Measuring the co-occurrence patterns of words with pointwise mutual information (PMI) can help identify bigram word-pairs that are unusually represented in the work of a given author. By comparing the PMI values of the Latin epic corpus to the PMI values of Vergil, for example, scholars can discover which word pairings are particularly Vergilian. Many of these Vergilian phrases will be obvious, such as pius Aeneas and puer Ascanius. Others, however, invite further investigation. Some word pairings are so unexpected that they may be sufficiently marked for quotation and imitation.
Tesserae is in the process of incorporating PMI data as an option for scoring search results. Tesserae scores currently rate rare words shared between two texts as more likely to constitute an allusion. This is problematic for capturing allusions from Vergil, who is known for combining common words in uncommon ways, in what ancient critics called a new form or affectation (cacozelia). The incorporation of comparative bigram frequencies can more accurately score allusions to Vergilian bigrams, which would otherwise be erroneously demoted. For example, if a search result is particularly indicative of the source author, but not of the corpus or target author, this might indicate that the target author is quoting a recognizable phrase. In this case, the Tesserae score should be increased. If the match is indicative of a target author’s shared language, but not of the corpus or the source author, it is less likely that the target author is trying to evoke the source author. In this case, the Tesserae score should be decreased.
Many studies from the 1990’s on have shown the efficacy of analyzing word co-occurrence patterns in English. In 2000, Rydberg-Cox adapted existing methods for ancient Greek as a basis for philological research. PMI values represent a ratio of “actual” versus “expected” frequency with which two words appear near each.

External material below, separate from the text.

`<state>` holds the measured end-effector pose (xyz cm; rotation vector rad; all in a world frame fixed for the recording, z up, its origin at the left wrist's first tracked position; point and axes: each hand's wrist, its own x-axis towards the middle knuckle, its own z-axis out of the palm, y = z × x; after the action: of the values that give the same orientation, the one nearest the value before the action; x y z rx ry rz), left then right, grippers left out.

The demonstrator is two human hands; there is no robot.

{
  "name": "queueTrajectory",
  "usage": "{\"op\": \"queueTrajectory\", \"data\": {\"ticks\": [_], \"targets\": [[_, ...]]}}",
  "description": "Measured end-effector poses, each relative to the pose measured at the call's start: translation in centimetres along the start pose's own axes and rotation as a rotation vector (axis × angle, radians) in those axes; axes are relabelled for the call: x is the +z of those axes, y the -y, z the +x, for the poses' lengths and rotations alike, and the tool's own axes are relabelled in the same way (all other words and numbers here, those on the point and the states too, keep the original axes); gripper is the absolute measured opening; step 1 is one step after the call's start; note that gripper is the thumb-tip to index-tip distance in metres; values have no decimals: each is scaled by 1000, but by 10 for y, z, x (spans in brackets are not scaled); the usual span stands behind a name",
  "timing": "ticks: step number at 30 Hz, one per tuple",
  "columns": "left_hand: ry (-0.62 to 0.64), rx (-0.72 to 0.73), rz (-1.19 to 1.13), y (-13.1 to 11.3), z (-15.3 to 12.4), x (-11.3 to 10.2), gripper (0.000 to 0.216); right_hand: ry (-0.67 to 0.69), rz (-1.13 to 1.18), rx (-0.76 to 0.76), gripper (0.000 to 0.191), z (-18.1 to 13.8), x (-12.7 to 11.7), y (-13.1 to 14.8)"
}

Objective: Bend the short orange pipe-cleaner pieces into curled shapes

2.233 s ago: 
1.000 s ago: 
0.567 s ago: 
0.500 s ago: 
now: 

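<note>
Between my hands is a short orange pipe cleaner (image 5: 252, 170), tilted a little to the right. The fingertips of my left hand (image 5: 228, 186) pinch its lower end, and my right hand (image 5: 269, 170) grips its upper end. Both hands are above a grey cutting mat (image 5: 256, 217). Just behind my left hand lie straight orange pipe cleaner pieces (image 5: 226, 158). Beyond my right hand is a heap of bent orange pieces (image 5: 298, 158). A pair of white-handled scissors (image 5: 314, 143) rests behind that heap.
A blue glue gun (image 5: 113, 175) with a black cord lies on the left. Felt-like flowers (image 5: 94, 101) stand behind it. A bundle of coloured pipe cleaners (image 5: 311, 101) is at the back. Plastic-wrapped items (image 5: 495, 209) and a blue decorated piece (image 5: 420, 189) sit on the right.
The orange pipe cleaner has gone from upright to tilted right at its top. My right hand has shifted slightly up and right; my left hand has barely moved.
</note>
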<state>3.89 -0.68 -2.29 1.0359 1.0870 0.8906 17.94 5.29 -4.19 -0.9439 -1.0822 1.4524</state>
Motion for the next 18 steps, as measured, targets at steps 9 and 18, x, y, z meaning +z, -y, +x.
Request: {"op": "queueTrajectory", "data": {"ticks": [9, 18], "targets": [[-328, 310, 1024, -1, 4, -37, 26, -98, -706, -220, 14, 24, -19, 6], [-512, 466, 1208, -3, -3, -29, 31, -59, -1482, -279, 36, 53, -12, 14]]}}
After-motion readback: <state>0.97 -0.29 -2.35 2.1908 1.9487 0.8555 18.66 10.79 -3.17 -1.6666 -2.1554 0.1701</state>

The actual frequency of a bigram is a measurement of the frequency with which a combination of words x and y occurs. The expected bigram frequency is a measurement of the frequency with which words x and y might have occurred as a bigram based on the frequencies of its constituent unigrams. This represents the bigram frequencies we would see if the distribution of each word were independent of the distribution of the other. In reality, contextual and syntactic relationships change the likelihood that word y will follow word x, and so the actual and expected frequency values diverge. Finally, because PMI overemphasizes low-frequency collocations, it is standard practice to cut off extremely rare words and to log and normalize the results.
Results from the Aeneid and the corpus are then normalized so that PMI values can be meaningfully compared. Normalization translates the scale of the PMI values from Vergil and from Latin epic authors to a range from -1 to 1. Positive PMI values indicate that once you read one word in Vergil, the uncertainty of the next words dramatically shrinks. Negative PMI values indicate that the presence of one word in Latin epic negligibly affects the possibility pool for the next word.
Consider the following example of a high PMI value from Vergil’s Aeneid 12.338: fumantis sudore quatit, miserabile caesis. Fumantis sudore describes horses frothing with sweat, and has a normalized PMI score of 0.684. Since PMI values for Vergil indicate that fumo usually occurs with incense, altars, food and homes, and sudor usually occurs with people, blood, and labor, fumantis sudore is “marked” or unusual phrase in Vergil. Since fumantis sudore is not a high ranking result in the PMI values of the Latin epic corpus, it is further likely to be an example of particularly “Vergilian” language.
The following graph shows the PMI values for Vergilian bigrams that also exist in the epic corpus. Most of the PMIs are positive, indicating strong associations between words. The data with the highest PMI values represents the strongest word associations in Vergil.
The next graph shows the PMI values for bigrams in the epic corpus that also exist in Vergil. Here, the PMIs are mostly negative. This indicates that in epic as a whole, word association is more flexible than in Vergil alone.
These graphs indicate that Vergil’s word associations as different from those in the epic corpus generally. For example, Vergil’s normalized PMI for aequore~toto is about 0.5, occurring 6 times. In the rest of Latin epic, aequore~toto appears 9 times and has a normalized PMI of 0.03. The difference is that in Vergil, aequore expects toto, whereas is in epic generally, aequore does not prime the reader to expect toto.
The data does not tell us which author differs from the corpus more dramatically – other normalization factors will have to be put into place before we can compare, for example, Vergil’s distance from the corpus to Lucan’s distance from the corpus. Beyond its applications for Tesserae, co-occurrence patterns can improve our understanding of what phrases are more striking or marked than others, and of what constitutes the recognizability of an ancient author’s hand.